# Collaborative Filtering - Matrix Factorization
In this Notebook, we will be performing collaborative filtering using matrix factorization. The steps we will follow are detailed in the introduction. We will be using TensorFlow as our ML framework for the development of our music recommender system. Let's begin by building a sparse representation of our ratings matrix.

In [9]:
import pandas as pd
import numpy as np
import tensorflow.compat.v1 as tf
from matplotlib import pyplot as plt

In [3]:
# Add some convenience functions to Pandas DataFrame.
pd.options.display.max_rows = 10
pd.options.display.float_format = '{:.3f}'.format
def mask(df, key, function):
    """Returns a filtered dataframe, by applying function to key"""
    return df[function(df[key])]

def flatten_cols(df):
    df.columns = [' '.join(col).strip() for col in df.columns.values]
    return df

pd.DataFrame.mask = mask
pd.DataFrame.flatten_cols = flatten_cols

In [7]:
#Let's define our amount of users and artists
rating_matrix = pd.read_csv('../data/user_artists.dat', sep='\t', encoding='latin-1')
num_users = len(rating_matrix.userID.unique())

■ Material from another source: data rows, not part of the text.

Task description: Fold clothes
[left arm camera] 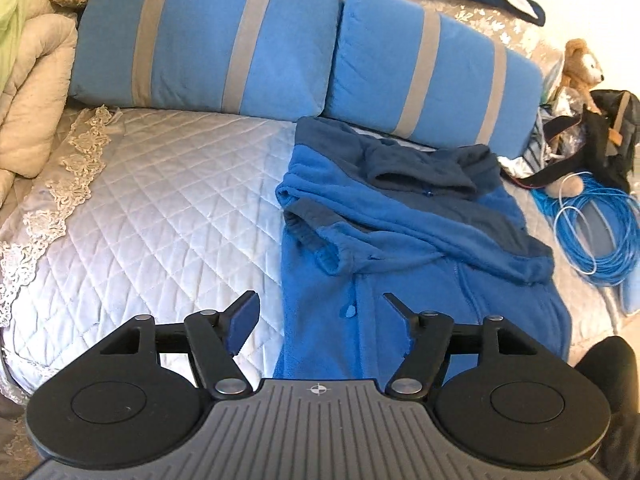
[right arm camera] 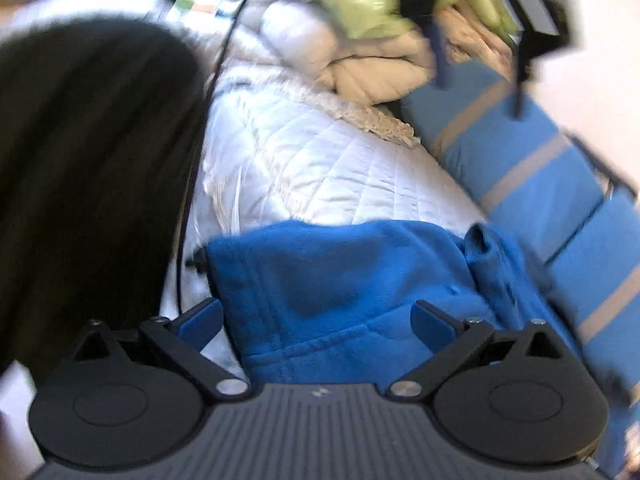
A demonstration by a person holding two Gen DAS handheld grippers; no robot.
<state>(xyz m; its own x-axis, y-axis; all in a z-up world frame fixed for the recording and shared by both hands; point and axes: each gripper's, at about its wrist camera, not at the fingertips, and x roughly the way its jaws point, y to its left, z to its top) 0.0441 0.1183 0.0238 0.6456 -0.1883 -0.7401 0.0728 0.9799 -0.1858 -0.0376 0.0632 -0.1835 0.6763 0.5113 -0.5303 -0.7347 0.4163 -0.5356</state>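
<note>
Plainly, the blue fleece jacket (left arm camera: 420, 240) lies on the white quilted bedspread (left arm camera: 168, 200), its darker navy collar and shoulders up against the two blue pillows with grey stripes (left arm camera: 224, 40), one sleeve folded across the chest and the body flat and partly doubled over. From the left wrist view, past the jacket on the side away from the bare quilt, sit a coil of blue cable (left arm camera: 600, 232), a black bag (left arm camera: 612, 136) and a plush toy (left arm camera: 580, 64) — none of these appear from the right wrist. That blurred right view looks instead across the jacket's hem (right arm camera: 340, 292) toward heaped cream bedding (right arm camera: 360, 64) beyond the pillows, with a dark sleeve (right arm camera: 88, 168) filling one side. The left gripper (left arm camera: 320, 312) hangs spread over the jacket's edge, pinching nothing; the right gripper (right arm camera: 316, 320) is also spread wide, fleece lying between its fingers without being clamped
</note>
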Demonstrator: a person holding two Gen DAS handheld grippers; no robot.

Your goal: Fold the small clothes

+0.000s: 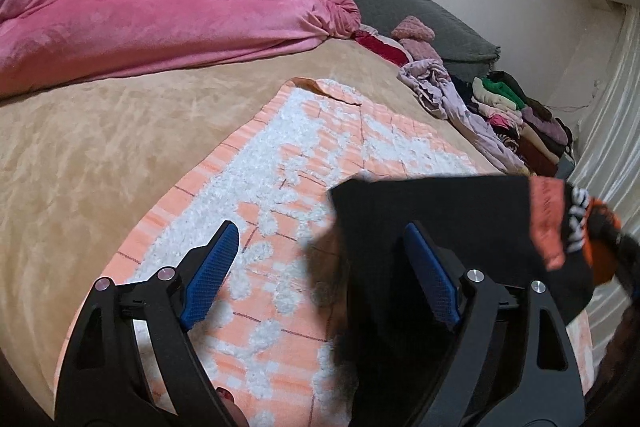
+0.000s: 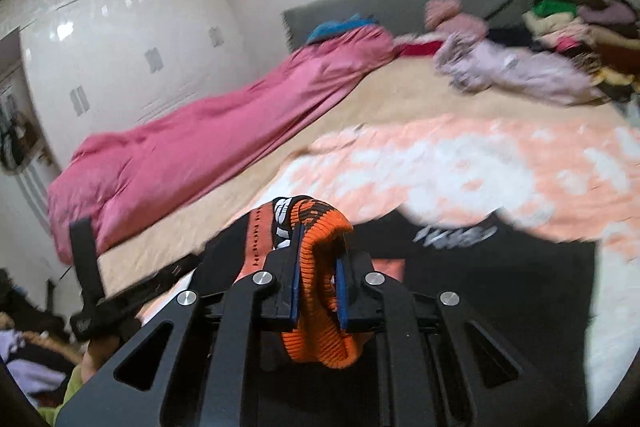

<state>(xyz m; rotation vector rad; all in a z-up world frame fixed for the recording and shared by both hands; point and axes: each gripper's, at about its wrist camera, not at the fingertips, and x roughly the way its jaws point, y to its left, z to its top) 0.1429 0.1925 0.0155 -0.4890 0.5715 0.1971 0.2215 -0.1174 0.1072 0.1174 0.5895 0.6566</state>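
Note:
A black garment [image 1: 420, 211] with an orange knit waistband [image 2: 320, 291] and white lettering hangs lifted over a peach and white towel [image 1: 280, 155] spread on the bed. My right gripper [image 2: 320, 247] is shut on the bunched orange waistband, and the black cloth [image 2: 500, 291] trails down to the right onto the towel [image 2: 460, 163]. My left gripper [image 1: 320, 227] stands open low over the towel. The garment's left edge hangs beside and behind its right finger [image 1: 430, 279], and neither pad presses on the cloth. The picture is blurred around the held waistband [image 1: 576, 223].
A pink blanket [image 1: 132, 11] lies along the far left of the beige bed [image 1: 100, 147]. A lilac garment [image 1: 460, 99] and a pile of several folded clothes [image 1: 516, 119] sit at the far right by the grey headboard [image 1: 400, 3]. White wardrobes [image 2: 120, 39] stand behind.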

artists = pd.read_csv('../data/artists.dat', sep='\t', encoding='latin-1')
num_artists = len(artists.id.unique())

## Sparse Representation of $A$
Let's define a helper function which will build a sparse representation of our ratings matrix $A$. We will use TensorFlow `SparseTensor` to generate our sparse representation.

In [5]:
#Function to build sparse representation of rating matrix
def build_rating_sparse_tensor(ratings_df):
    """
    Args:
    ratings_df: a pd.DataFrame with `userID`, `artistID` and `weight` columns.
    Returns:
    a tf.SparseTensor representing the ratings matrix.
    """
    indices = ratings_df[['userID', 'artistID']].values
    values = ratings_df['weight'].values
    return tf.SparseTensor(
        indices=indices,
        values=values,
        dense_shape=[num_users, num_artists])

## CFModel Helper Class
Below you will find a useful helper class for collaborative filtering extracted from the [Google Recommendation System Colab notebook](https://colab.research.google.com/github/google/eng-edu/blob/main/ml/recommendation-systems/recommendation-systems.ipynb?utm_source=ss-recommendation-systems&utm_campaign=colab-external&utm_medium=referral&utm_content=recommendation-systems#scrollTo=TOVDyYHgo4th). It is a simple class for training a CF Model using *Stochastic Gradient Descent* (SGD). As is explained in the introduction, we will not be using *Alternating Least Squares* (ALS) as the benefits of the algorithm will not be recognised in our approach.

In [14]:
class CFModel(object):
    """Simple class that represents a collaborative filtering model"""
    def __init__(self, embedding_vars, loss, metrics=None):
        """Initializes a CFModel.
        Args:
          embedding_vars: A dictionary of tf.Variables.
          loss: A float Tensor. The loss to optimize.
          metrics: optional list of dictionaries of Tensors. The metrics in each
            dictionary will be plotted in a separate figure during training.
        """
        self._embedding_vars = embedding_vars
        self._loss = loss
        self._metrics = metrics
        self._embeddings = {k: None for k in embedding_vars}
        self._session = None

    @property
    def embeddings(self):
        """The embeddings dictionary."""
        return self._embeddings

    def train(self, num_iterations=100, learning_rate=1.0, plot_results=True,
            optimizer=tf.train.GradientDescentOptimizer):
        """Trains the model.
        Args:
          iterations: number of iterations to run.
          learning_rate: optimizer learning rate.
          plot_results: whether to plot the results at the end of training.
          optimizer: the optimizer to use. Default to GradientDescentOptimizer.
        Returns:
          The metrics dictionary evaluated at the last iteration.
        """
        with self._loss.graph.as_default():
            opt = optimizer(learning_rate)
            train_op = opt.minimize(self._loss)
            local_init_op = tf.group(
                tf.variables_initializer(opt.variables()),
                tf.local_variables_initializer())
            if self._session is None:
                self._session = tf.Session()
                with self._session.as_default():
                    self._session.run(tf.global_variables_initializer())
                    self._session.run(tf.tables_initializer())
                    tf.train.start_queue_runners()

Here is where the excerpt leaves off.